### What you will do
Below are the entries to work from; restate word for word the portion that opens with the line containing "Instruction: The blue" and closes with the line containing "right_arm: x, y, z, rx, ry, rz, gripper", keeping both.

Records excerpted from a collection
.....

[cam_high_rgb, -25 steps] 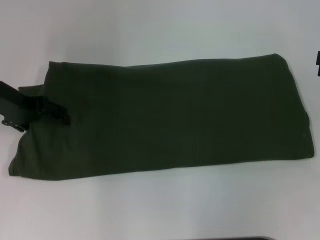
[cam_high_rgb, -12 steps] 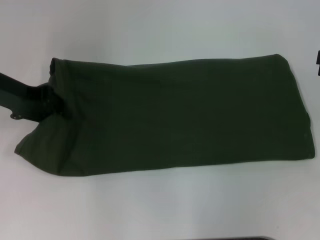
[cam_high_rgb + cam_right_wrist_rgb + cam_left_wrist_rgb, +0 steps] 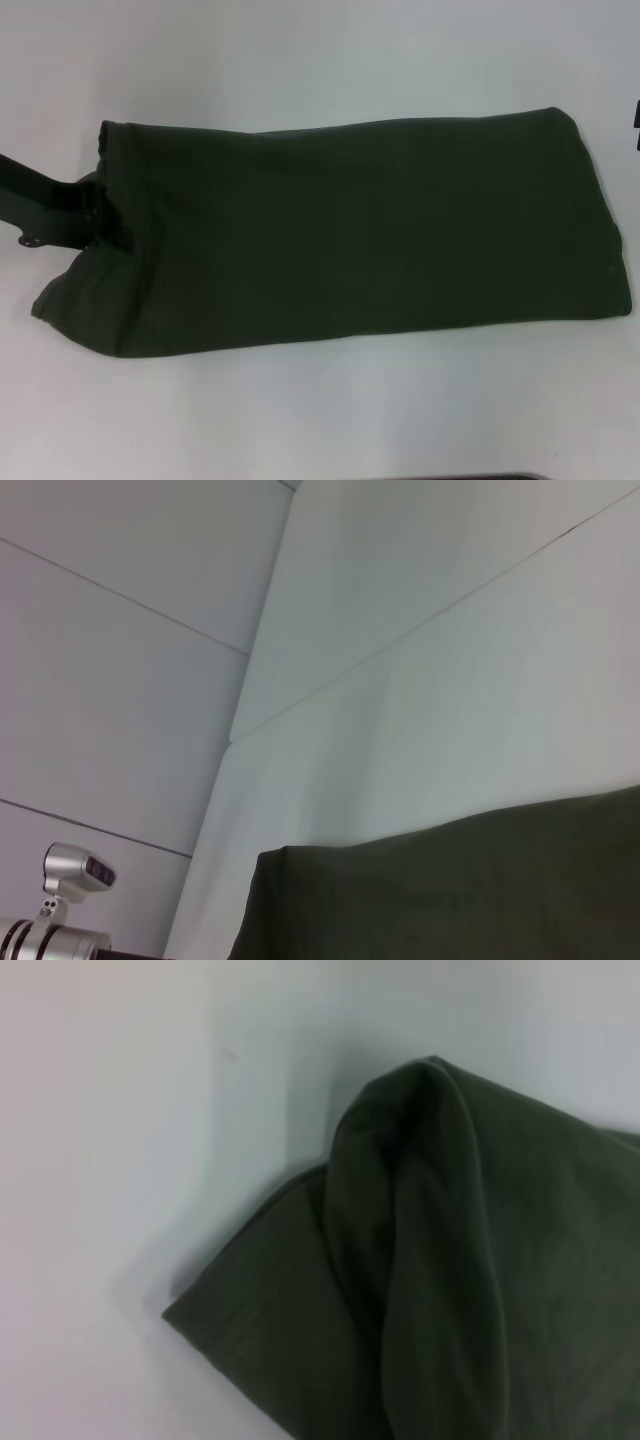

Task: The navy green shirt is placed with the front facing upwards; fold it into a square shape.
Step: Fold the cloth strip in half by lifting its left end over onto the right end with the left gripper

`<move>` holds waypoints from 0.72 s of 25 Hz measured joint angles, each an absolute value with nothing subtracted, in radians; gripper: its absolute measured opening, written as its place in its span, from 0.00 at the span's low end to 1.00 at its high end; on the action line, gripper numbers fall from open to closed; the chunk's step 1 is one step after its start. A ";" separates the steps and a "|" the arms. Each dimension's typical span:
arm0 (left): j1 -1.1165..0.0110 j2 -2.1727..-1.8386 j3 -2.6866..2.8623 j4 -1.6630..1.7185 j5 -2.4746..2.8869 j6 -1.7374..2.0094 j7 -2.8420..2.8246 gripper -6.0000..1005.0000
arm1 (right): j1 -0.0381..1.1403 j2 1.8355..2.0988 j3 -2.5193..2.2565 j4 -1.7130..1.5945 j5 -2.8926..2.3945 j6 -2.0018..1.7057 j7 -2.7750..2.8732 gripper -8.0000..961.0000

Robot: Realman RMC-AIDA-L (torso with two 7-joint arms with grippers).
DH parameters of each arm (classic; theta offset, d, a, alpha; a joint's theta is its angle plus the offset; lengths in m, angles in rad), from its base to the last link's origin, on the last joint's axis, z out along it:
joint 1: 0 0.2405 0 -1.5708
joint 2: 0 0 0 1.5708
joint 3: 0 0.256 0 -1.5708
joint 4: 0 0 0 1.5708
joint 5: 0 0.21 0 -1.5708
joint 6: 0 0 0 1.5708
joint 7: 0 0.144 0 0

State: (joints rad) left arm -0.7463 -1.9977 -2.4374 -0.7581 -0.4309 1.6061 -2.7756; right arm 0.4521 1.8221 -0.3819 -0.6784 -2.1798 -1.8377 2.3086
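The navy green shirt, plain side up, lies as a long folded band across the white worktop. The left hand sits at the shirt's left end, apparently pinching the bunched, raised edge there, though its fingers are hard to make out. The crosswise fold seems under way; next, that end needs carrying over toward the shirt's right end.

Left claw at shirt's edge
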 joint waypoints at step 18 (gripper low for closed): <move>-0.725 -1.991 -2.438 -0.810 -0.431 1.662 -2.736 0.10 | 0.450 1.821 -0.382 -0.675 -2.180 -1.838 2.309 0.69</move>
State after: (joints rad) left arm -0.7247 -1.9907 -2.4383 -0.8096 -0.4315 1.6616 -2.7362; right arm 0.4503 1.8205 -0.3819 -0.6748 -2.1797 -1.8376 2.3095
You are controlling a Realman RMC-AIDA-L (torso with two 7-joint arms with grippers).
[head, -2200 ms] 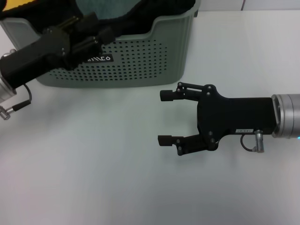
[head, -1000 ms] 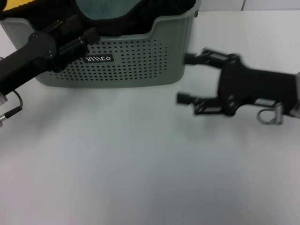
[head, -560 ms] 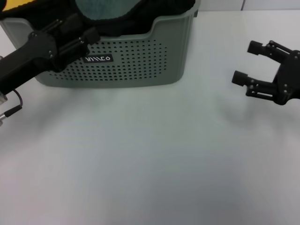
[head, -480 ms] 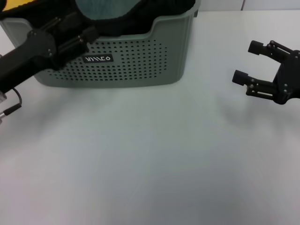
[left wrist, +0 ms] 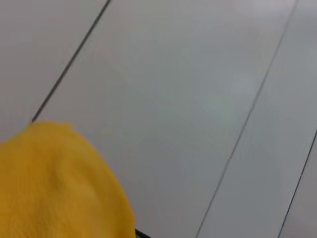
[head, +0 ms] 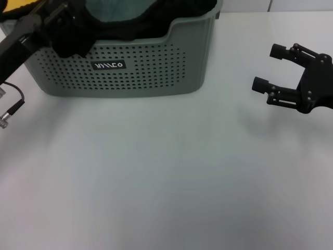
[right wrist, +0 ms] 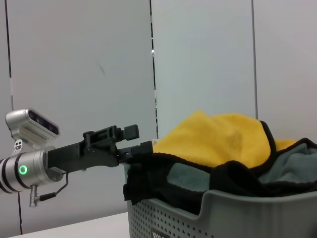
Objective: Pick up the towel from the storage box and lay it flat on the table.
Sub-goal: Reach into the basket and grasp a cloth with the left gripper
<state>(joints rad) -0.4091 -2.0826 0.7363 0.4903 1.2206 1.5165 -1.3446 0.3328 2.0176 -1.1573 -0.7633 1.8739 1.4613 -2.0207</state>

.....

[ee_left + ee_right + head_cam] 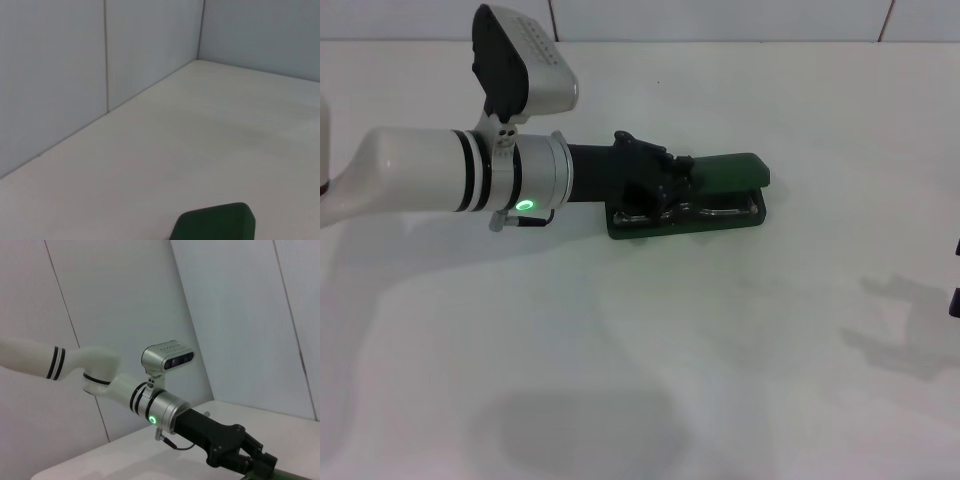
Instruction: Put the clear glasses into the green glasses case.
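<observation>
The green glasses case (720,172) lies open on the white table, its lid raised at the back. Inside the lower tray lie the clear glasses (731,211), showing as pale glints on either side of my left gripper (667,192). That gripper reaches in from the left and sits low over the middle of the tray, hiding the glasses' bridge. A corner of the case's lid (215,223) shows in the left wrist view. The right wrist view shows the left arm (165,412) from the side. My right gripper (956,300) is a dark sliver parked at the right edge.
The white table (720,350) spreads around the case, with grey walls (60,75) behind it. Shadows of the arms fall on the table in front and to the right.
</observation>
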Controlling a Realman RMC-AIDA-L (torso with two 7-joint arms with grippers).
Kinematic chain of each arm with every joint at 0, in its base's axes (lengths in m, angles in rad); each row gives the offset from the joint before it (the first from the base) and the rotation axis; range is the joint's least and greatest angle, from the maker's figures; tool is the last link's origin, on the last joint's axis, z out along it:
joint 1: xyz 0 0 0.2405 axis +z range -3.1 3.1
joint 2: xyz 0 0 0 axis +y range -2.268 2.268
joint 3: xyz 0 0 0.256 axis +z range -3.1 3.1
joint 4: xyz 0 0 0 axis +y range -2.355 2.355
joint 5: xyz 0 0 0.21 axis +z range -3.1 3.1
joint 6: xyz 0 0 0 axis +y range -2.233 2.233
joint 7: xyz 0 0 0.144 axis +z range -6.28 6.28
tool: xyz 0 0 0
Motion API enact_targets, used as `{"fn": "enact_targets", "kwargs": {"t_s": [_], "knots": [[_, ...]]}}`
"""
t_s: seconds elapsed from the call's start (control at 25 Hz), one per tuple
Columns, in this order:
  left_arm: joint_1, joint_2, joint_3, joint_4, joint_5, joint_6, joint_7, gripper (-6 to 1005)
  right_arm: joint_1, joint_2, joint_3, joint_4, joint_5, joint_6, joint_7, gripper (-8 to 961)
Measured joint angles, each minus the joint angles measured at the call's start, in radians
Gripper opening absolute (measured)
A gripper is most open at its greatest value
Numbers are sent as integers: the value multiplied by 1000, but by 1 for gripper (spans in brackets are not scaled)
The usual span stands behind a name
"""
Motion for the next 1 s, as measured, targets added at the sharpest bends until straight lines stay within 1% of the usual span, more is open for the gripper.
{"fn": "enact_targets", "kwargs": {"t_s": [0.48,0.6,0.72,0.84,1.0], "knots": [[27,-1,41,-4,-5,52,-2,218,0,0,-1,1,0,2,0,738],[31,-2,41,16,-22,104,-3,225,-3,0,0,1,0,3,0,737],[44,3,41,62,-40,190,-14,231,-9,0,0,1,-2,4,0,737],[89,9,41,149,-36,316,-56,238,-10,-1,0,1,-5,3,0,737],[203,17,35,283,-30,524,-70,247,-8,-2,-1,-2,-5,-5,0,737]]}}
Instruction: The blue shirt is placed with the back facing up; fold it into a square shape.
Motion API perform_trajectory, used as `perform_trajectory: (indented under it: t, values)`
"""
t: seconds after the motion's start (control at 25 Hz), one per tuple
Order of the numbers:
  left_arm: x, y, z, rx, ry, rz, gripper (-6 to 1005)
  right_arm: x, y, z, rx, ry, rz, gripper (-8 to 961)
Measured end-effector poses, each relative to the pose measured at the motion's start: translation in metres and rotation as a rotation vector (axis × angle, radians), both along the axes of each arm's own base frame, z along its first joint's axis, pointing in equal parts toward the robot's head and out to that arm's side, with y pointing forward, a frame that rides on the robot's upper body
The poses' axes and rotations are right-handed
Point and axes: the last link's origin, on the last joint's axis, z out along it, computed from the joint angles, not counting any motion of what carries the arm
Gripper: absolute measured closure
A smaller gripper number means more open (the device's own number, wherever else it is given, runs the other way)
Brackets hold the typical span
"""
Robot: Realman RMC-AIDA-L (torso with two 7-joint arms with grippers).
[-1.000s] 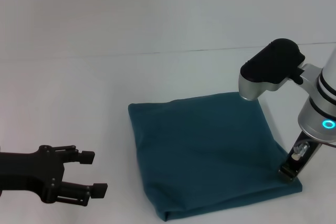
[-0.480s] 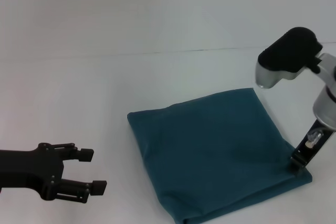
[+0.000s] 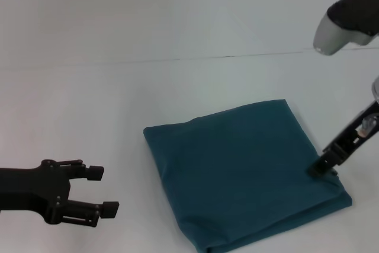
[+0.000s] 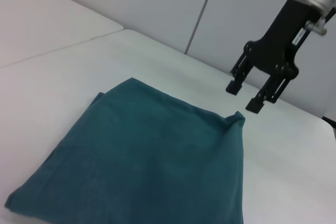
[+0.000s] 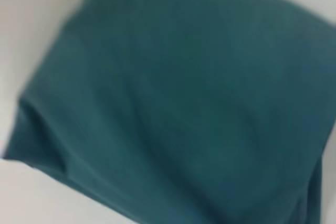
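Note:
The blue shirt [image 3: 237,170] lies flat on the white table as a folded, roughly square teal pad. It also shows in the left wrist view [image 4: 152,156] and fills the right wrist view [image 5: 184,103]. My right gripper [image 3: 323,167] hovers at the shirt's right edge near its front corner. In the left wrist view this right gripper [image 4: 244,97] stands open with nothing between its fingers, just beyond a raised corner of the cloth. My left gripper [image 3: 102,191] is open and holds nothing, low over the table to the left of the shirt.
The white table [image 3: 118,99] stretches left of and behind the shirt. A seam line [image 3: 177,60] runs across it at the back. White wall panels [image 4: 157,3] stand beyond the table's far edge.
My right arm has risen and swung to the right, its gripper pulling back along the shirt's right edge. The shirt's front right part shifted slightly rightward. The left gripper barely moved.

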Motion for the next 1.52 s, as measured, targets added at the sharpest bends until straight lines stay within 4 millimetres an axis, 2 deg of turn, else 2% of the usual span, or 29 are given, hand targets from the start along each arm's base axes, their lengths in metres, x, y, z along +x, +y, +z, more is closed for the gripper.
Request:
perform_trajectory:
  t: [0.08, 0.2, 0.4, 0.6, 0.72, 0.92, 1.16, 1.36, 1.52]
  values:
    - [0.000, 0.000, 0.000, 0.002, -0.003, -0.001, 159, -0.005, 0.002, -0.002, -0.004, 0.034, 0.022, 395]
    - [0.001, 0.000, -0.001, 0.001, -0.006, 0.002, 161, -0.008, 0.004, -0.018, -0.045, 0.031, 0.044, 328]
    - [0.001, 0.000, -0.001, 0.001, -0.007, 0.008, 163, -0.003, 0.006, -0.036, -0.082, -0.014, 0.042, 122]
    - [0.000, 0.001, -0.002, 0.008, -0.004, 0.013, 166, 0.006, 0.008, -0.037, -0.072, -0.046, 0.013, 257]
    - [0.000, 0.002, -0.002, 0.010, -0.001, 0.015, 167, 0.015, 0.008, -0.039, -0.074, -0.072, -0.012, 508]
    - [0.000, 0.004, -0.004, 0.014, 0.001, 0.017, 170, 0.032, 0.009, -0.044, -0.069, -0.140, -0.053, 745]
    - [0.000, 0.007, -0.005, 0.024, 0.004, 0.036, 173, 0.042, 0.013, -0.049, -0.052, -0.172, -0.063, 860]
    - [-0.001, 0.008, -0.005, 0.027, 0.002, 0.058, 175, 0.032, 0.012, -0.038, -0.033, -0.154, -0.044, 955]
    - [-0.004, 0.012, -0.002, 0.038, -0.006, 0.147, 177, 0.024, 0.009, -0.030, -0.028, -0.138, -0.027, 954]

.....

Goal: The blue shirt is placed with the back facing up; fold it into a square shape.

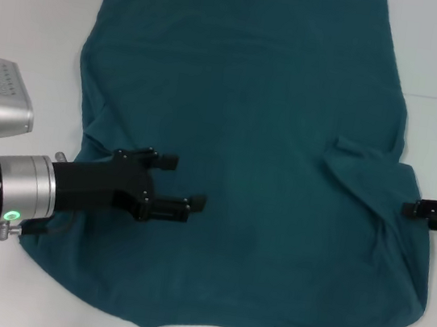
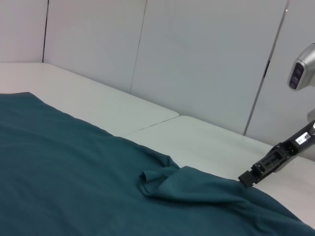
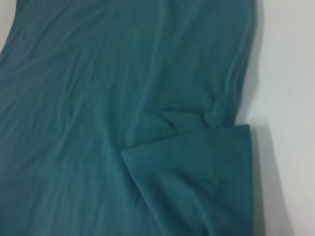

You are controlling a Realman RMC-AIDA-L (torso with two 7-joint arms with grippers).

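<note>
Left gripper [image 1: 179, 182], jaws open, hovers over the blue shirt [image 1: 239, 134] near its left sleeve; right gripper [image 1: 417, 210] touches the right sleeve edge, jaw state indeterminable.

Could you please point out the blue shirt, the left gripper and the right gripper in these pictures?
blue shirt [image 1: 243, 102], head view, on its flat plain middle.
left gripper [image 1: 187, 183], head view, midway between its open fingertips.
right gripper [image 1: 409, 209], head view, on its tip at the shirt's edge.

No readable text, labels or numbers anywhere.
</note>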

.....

### Result below
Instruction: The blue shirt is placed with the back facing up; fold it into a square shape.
Motion API perform_trajectory, used as `perform_trajectory: (indented under it: t, values)`
"""
t: seconds after the motion's start (control at 25 Hz), one per tuple
Order of the numbers:
  left_arm: x, y, z, rx, ry, rz, gripper (-6 to 1005)
  right_arm: x, y, z, rx, ry, rz, gripper (-8 to 961)

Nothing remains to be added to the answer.